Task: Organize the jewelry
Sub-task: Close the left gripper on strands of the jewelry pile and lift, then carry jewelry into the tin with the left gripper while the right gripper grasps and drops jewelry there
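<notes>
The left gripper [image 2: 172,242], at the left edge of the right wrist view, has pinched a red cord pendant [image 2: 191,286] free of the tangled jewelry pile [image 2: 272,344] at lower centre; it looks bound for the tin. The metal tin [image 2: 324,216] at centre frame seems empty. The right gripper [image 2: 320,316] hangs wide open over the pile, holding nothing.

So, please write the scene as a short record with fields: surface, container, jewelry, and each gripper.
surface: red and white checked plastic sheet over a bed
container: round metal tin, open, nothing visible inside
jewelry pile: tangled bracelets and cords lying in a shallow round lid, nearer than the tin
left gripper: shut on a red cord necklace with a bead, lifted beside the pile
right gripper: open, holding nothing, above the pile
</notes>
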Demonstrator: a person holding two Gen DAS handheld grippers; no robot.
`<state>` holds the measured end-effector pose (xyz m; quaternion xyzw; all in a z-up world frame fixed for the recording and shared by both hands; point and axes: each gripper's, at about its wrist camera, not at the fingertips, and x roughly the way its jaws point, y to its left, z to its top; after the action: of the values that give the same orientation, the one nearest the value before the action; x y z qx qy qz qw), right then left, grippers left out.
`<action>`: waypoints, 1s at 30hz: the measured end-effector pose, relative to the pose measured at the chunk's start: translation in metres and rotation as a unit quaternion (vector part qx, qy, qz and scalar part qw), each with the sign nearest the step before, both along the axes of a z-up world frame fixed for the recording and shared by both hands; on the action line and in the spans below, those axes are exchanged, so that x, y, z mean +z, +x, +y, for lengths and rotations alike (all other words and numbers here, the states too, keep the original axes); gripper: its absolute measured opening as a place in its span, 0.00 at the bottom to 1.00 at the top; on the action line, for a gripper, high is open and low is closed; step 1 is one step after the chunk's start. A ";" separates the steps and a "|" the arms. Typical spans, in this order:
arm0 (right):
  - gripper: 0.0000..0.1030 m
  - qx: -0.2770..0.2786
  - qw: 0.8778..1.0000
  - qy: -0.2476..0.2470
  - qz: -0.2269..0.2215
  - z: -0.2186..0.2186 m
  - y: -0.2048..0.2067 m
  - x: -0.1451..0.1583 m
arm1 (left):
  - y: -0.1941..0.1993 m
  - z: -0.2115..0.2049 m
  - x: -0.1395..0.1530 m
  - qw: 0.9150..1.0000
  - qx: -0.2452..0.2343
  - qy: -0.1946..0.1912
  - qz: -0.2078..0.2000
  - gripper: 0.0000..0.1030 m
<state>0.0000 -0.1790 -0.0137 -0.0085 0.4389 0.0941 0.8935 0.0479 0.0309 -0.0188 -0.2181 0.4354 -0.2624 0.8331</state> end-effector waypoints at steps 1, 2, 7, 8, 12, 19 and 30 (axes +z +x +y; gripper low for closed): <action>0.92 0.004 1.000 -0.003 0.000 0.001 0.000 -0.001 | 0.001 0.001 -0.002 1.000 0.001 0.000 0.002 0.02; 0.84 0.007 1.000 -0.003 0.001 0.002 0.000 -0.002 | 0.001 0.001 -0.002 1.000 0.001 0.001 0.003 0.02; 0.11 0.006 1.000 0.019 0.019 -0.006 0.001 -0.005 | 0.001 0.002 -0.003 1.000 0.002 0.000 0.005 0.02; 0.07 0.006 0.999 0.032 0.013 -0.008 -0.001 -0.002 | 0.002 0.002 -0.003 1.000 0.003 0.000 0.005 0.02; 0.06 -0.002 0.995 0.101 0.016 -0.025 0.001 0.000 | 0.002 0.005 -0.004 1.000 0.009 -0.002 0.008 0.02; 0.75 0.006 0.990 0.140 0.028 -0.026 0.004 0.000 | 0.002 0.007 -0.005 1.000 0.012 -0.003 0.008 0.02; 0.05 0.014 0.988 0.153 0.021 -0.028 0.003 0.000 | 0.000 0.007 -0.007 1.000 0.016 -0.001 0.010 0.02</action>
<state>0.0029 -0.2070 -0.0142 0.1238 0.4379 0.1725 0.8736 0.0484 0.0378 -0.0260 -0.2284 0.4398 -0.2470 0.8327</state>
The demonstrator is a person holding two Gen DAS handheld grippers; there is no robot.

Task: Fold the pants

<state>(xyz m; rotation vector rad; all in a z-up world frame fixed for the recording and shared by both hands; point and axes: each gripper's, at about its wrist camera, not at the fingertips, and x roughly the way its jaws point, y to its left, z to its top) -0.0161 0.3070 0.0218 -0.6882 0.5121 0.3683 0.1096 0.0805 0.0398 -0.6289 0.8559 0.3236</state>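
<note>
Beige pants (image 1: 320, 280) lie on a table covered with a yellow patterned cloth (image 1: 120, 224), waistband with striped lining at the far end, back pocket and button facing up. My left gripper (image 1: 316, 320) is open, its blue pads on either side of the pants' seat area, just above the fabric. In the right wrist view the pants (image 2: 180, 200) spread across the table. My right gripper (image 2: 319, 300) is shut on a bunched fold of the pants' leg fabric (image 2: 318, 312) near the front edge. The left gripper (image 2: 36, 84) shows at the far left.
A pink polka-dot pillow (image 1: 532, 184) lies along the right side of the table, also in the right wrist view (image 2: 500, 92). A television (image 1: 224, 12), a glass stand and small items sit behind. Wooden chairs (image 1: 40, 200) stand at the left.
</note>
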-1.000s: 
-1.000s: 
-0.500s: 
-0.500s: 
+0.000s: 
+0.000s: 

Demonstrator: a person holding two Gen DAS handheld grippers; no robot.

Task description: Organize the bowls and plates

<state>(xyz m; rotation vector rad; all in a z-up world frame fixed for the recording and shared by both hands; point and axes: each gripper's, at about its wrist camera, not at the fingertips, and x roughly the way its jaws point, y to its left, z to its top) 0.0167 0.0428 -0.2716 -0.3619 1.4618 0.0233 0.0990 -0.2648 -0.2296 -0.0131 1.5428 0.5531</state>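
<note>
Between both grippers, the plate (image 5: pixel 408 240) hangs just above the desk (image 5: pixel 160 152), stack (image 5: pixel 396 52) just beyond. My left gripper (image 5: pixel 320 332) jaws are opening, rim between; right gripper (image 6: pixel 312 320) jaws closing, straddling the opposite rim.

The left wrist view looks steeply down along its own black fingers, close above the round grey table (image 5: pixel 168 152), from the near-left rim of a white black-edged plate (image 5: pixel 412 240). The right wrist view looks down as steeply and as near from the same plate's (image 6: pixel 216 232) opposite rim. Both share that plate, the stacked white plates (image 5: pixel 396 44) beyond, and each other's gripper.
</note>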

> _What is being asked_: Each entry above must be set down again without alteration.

> _Exercise output_:
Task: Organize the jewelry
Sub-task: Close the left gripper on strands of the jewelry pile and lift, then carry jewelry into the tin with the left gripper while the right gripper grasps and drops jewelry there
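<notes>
The left gripper [image 2: 172,242], at the left edge of the right wrist view, has pinched a red cord pendant [image 2: 191,286] free of the tangled jewelry pile [image 2: 272,344] at lower centre; it looks bound for the tin. The metal tin [image 2: 324,216] at centre frame seems empty. The right gripper [image 2: 320,316] hangs wide open over the pile, holding nothing.

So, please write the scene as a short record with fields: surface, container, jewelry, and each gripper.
surface: red and white checked plastic sheet over a bed
container: round metal tin, open, nothing visible inside
jewelry pile: tangled bracelets and cords lying in a shallow round lid, nearer than the tin
left gripper: shut on a red cord necklace with a bead, lifted beside the pile
right gripper: open, holding nothing, above the pile
</notes>
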Demonstrator: a person holding two Gen DAS handheld grippers; no robot.
`<state>` holds the measured end-effector pose (xyz m; quaternion xyzw; all in a z-up world frame fixed for the recording and shared by both hands; point and axes: each gripper's, at about its wrist camera, not at the fingertips, and x roughly the way its jaws point, y to its left, z to its top; after the action: of the values that give the same orientation, the one nearest the value before the action; x y z qx qy qz qw), right then left, grippers left out.
`<action>`: waypoints, 1s at 30hz: the measured end-effector pose, relative to the pose measured at the chunk's start: translation in metres and rotation as a unit quaternion (vector part qx, qy, qz and scalar part qw), each with the sign nearest the step before, both along the axes of a z-up world frame fixed for the recording and shared by both hands; on the action line and in the spans below, those axes are exchanged, so that x, y, z mean +z, +x, +y, for lengths and rotations alike (all other words and numbers here, the states too, keep the original axes); gripper: its absolute measured opening as a place in its span, 0.00 at the bottom to 1.00 at the top; on the action line, for a gripper, high is open and low is closed; step 1 is one step after the chunk's start. A ";" separates the steps and a "|" the arms. Typical spans, in this order:
arm0 (right):
  - gripper: 0.0000..0.1030 m
  - qx: -0.2770..0.2786
  - qw: 0.8778..1.0000
  - qy: -0.2476..0.2470
  - qz: -0.2269..0.2215
  - z: -0.2186..0.2186 m
  - y: -0.2048..0.2067 m
  - x: -0.1451..0.1583 m
arm1 (left):
  - y: -0.1941..0.1993 m
  - z: -0.2115..0.2049 m
  - x: -0.1395..0.1530 m
  - qw: 0.9150..1.0000
  - qx: -0.2452..0.2343
  - qy: -0.1946..0.1912
  - qz: -0.2078..0.2000
  - gripper: 0.0000..0.1030 m
<state>0.0000 -0.1790 -0.0137 -0.0085 0.4389 0.0941 0.8935 0.0479 0.0309 -0.0188 -0.2181 0.4354 -0.2624 0.8331</state> end-effector waypoints at steps 1, 2, 7, 8, 12, 19 and 30 (axes +z +x +y; gripper low for closed): <action>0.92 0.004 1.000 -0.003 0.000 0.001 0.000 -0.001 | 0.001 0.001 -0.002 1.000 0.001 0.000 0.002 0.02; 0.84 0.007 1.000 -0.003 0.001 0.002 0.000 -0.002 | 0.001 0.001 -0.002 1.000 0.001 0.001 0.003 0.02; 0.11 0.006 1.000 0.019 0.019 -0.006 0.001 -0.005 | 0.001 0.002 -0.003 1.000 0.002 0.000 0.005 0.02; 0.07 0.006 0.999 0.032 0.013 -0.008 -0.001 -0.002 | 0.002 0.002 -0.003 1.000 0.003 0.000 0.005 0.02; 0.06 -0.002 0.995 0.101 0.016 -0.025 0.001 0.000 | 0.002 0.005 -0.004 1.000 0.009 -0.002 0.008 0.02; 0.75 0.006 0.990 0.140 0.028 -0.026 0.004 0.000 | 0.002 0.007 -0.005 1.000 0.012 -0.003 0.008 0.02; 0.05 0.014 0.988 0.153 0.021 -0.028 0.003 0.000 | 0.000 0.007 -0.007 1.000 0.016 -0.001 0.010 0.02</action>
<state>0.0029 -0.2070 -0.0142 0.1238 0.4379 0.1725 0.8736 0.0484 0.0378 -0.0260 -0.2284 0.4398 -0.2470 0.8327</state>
The demonstrator is a person holding two Gen DAS handheld grippers; there is no robot.

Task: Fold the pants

<state>(xyz m; rotation vector rad; all in a z-up world frame fixed for the recording and shared by both hands; point and axes: each gripper's, at about its wrist camera, not at the fingertips, and x roughly the way its jaws point, y to its left, z to its top) -0.0161 0.3070 0.0218 -0.6882 0.5121 0.3683 0.1096 0.0805 0.0398 -0.6289 0.8559 0.3236</state>
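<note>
Beige pants (image 1: 320, 280) lie on a table covered with a yellow patterned cloth (image 1: 120, 224), waistband with striped lining at the far end, back pocket and button facing up. My left gripper (image 1: 316, 320) is open, its blue pads on either side of the pants' seat area, just above the fabric. In the right wrist view the pants (image 2: 180, 200) spread across the table. My right gripper (image 2: 319, 300) is shut on a bunched fold of the pants' leg fabric (image 2: 318, 312) near the front edge. The left gripper (image 2: 36, 84) shows at the far left.
A pink polka-dot pillow (image 1: 532, 184) lies along the right side of the table, also in the right wrist view (image 2: 500, 92). A television (image 1: 224, 12), a glass stand and small items sit behind. Wooden chairs (image 1: 40, 200) stand at the left.
</note>
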-1.000s: 
-1.000s: 
-0.500s: 
-0.500s: 
+0.000s: 
+0.000s: 

Demonstrator: a person holding two Gen DAS handheld grippers; no robot.

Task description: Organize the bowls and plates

<state>(xyz m; rotation vector rad; all in a z-up world frame fixed for the recording and shared by both hands; point and axes: each gripper's, at about its wrist camera, not at the fingertips, and x roughly the way its jaws point, y to its left, z to its top) 0.0167 0.0428 -0.2716 -0.3619 1.4618 0.0233 0.0990 -0.2648 -0.2296 -0.0131 1.5428 0.5531</state>
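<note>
Between both grippers, the plate (image 5: pixel 408 240) hangs just above the desk (image 5: pixel 160 152), stack (image 5: pixel 396 52) just beyond. My left gripper (image 5: pixel 320 332) jaws are opening, rim between; right gripper (image 6: pixel 312 320) jaws closing, straddling the opposite rim.

The left wrist view looks steeply down along its own black fingers, close above the round grey table (image 5: pixel 168 152), from the near-left rim of a white black-edged plate (image 5: pixel 412 240). The right wrist view looks down as steeply and as near from the same plate's (image 6: pixel 216 232) opposite rim. Both share that plate, the stacked white plates (image 5: pixel 396 44) beyond, and each other's gripper.
</note>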

This completes the answer to the exercise.